18 Haziran 2025 Çarşamba

İSRAİL VE YAHUDİLER, UNUTULMAYAN ENSTANTANELER

 


1998 yılının yaz ayları...

28 Şubat cuntasının en kuvvetli komutanı.

Genelkurmay İkinci Başkanı general Çevik Bir...

İsrail'i ziyaret ediyor...

Çalıştığım kurum beni ve bir kameraman arkadaşımı görevlendirdi bu geziyi izlememiz için...

Uçak biletlerimiz, otel rezervasyonlarımız...

Her şey tamamdı...

Seyahate saatler kala Genelkurmay Karargahı'ndan gelen telefon...

"Gitmeyin, kimsenin izlemesini istemiyoruz" şeklindeydi...

Gitmedik, gidemedik tabi...

28 Şubat darbesinin bir numaralı ismi ve darbenin arkasındaki karanlık ülkeye ziyaret...

Bir ay sonra bu kez Genelkurmay Başkanı Karadayı'nın ABD ziyaretini...

Pentagon'da takip etmiş...

Yahudi asıllı komutanın Karadayı'ya taktığı üstün hizmet nişanı törenini bir gazeteci olarak izlemiştim...

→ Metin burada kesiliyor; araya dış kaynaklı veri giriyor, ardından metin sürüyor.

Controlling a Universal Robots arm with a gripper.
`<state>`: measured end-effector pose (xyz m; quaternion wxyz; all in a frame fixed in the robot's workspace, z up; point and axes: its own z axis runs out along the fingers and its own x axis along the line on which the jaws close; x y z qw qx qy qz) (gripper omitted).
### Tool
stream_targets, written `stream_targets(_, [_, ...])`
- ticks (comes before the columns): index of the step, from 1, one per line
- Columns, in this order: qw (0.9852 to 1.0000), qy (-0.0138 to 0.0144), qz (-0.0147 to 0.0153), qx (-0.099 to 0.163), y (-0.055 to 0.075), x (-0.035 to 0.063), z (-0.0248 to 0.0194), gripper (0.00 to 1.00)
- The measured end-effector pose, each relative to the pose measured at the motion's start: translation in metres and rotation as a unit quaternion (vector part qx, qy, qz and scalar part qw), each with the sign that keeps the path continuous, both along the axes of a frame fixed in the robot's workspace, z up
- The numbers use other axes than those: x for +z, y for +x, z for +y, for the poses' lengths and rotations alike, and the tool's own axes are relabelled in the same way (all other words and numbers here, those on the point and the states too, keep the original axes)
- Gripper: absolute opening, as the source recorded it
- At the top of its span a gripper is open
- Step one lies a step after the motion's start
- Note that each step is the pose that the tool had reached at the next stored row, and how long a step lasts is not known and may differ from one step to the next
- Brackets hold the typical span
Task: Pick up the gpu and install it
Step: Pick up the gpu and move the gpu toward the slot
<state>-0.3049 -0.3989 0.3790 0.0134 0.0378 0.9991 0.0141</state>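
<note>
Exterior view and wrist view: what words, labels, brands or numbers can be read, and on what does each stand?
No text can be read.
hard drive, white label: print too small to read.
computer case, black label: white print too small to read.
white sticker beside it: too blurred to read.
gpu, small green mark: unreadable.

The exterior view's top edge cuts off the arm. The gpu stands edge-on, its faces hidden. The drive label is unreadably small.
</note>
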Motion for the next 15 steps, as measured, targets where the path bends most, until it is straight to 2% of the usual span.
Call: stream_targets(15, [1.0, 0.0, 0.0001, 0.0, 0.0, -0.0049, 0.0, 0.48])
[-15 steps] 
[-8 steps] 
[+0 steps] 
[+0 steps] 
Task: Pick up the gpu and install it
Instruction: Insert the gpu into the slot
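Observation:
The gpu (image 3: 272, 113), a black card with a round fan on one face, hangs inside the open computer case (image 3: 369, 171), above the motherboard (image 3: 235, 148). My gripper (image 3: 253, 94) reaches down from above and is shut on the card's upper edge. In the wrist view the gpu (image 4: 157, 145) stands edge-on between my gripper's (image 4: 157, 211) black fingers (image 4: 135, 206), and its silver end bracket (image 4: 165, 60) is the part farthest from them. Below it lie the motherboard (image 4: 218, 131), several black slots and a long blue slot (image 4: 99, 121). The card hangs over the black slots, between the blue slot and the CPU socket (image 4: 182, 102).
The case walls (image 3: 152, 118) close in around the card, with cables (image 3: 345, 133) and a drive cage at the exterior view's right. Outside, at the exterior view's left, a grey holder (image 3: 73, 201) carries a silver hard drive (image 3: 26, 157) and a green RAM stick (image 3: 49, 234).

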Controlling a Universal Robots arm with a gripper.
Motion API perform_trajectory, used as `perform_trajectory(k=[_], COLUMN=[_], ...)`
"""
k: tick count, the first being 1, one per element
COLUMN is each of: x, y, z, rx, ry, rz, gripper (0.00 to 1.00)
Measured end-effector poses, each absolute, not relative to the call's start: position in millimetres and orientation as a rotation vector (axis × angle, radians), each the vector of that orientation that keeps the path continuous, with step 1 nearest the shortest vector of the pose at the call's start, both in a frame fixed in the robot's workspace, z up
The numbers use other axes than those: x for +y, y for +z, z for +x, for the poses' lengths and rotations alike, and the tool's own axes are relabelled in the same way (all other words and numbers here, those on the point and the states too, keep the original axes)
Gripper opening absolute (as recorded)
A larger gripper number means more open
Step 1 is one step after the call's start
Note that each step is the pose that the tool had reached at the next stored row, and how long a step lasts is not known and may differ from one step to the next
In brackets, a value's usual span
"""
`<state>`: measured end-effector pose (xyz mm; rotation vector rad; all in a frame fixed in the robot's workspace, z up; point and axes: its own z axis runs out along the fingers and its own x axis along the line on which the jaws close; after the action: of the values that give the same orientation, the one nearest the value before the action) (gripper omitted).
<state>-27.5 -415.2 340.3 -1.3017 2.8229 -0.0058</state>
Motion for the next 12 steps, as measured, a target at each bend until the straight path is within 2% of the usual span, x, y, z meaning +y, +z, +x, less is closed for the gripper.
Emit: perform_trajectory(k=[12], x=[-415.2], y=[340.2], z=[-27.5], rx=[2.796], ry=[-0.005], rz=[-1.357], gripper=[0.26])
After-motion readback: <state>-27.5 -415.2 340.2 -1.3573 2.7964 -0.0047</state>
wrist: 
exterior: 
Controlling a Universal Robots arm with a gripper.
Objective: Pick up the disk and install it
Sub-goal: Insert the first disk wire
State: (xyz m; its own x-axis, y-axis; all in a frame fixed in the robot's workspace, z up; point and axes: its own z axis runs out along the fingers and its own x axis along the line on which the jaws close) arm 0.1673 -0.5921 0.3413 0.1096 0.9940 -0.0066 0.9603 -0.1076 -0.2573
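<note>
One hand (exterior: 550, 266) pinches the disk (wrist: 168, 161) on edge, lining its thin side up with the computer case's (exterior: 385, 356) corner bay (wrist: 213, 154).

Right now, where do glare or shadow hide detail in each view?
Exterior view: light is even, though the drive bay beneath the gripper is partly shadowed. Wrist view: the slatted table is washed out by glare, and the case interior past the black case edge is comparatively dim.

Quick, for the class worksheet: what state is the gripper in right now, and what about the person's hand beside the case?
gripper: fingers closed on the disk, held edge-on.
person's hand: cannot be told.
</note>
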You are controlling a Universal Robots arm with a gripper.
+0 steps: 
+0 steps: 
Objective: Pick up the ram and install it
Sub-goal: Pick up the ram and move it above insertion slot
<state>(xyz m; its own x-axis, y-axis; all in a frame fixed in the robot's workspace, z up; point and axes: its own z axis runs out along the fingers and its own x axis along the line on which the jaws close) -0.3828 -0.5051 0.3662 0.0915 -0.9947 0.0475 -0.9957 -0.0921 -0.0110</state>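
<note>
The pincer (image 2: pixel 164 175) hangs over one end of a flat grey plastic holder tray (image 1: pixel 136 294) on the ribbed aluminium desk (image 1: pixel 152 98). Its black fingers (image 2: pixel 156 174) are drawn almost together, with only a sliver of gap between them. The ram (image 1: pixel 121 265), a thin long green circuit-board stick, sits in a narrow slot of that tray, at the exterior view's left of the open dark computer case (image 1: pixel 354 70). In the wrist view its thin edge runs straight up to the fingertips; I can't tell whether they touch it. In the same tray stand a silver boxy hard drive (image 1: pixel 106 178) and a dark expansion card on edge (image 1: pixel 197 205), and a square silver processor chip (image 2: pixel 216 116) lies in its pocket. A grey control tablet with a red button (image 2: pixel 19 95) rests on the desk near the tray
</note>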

Üstün hizmet ve teşekkür...

REFAHYOL hükümetinin doğal olmayan yollarla devrilişinin iki ay sonrasıydı...

Devam edelim...

Aynı yıl...

Uçakla Ankara'dan Bodrum'a gidiyorum...

Bir uçak dolusu gürültülü turist grubu...

Hepsi İsrailli...

Türkiye'de sevildiklerini düşündükleri, Türkiye ile ilişkilerinin zirveye vurduğu dönem...

Geçelim...

Yıl 2007...

Yer Ankara'daki Eski Başbakanlık binası...

İsrail Başbakanı Ehud Olmert'in Ankara ziyareti...

Başbakanlık'taki basın bürosunda çalışırken, bir grup İsrail'li basın mensubu geldi...

Malum...

Teknoloji bugünkü gibi değil...

Telefonlar ise henüz akılsız!

Bilgisayarlar her elin altında yok...

Ben bir dizüstü bilgisayarda çalışırken...

Yanıma yaklaşan İsrailli gazeteci...

İngilizce olarak seslendi...

"Dostum bana bilgisayarını on dakika kullandır, sana yirmi dolar veririm"

Garip garip baktım...

"Gerek yok kullanın" dedim...

Bugün yapar mıydım?

Emin değilim...

Bu tavır...

Tipik bir yahudi tavrıydı...

On yıl sonrası...

Sene 2017...

Eşim ile Kudüs ve Mescid'i Aksa'yı ziyaret ettik tatilde...

Otelimize bir türlü ulaşamıyoruz...

Zira...

Hiç bir taksici bizi bırakmak istemiyor...

Sonunda bir cesur yürek çıktı...

Adresi görmesine rağmen, "bırakırım" dedi...

Sonradan öğrendik...

Otelimiz Doğu Kudüs'te.

Müslüman mahallesinde...

Yahudi taksiciler gitmiyor...

Aynı gezide...

Tel Aviv'de...

Bir plajda...

Eline kelepçe vurulmuş bir adam...

Sürüklenerek götürülüyor...

İki kadın polis tarafından...

Kimse de dönüp bakmıyor.

Tıpkı Kudüs'teki inşaatlara...

Çalınan topraklara bir yahudi yerleşirken.

Bakma ihtiyacı hissetmedikleri gibi...

Bir iki yıl sonrası...

Türkiye'de yaşayan bir yahudi.

Bir meslektaş.

Ben ve eşim Mescid-i Aksa'da fotoğraf paylaştık diye...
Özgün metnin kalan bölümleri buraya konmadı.